■ Problem requirements ■
Images are not part of the copy; write out the rest of the data exactly as given.

■ Data below ■
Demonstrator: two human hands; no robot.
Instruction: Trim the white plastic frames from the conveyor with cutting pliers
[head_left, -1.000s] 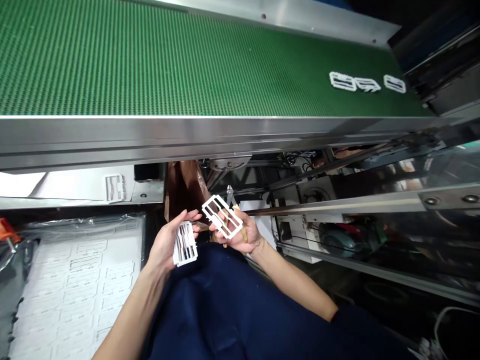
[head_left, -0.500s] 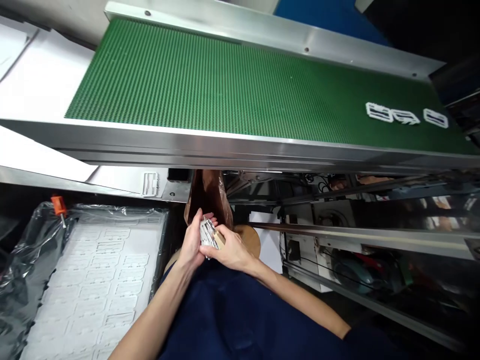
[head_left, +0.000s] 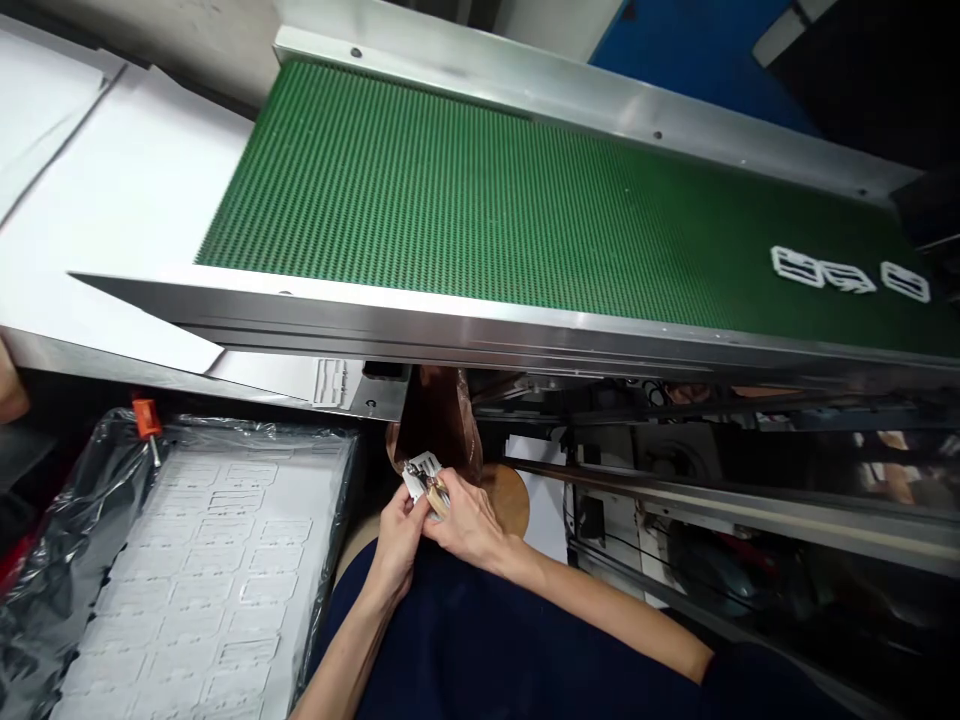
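Left grip (head_left: 399, 540) pinches the white frame (head_left: 428, 464), right grip (head_left: 469, 520) is clamped around the pliers (head_left: 438, 498); better to hold this frame steady.

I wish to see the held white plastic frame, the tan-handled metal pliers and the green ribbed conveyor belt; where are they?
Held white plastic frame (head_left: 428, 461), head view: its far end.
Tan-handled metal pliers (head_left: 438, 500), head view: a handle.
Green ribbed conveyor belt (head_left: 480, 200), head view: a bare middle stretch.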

■ Solution to this task ■
Demonstrator: two human hands; no robot.
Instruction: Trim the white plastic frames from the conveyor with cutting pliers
[head_left, -1.000s] 
[head_left, -0.500s] 
[head_left, +0.000s] 
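Left grip (head_left: 399, 540) pinches the white frame (head_left: 428, 464), right grip (head_left: 469, 520) is clamped around the pliers (head_left: 438, 498); better to hold this frame steady.

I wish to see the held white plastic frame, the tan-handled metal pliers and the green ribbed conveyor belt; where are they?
Held white plastic frame (head_left: 428, 461), head view: its far end.
Tan-handled metal pliers (head_left: 438, 500), head view: a handle.
Green ribbed conveyor belt (head_left: 480, 200), head view: a bare middle stretch.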

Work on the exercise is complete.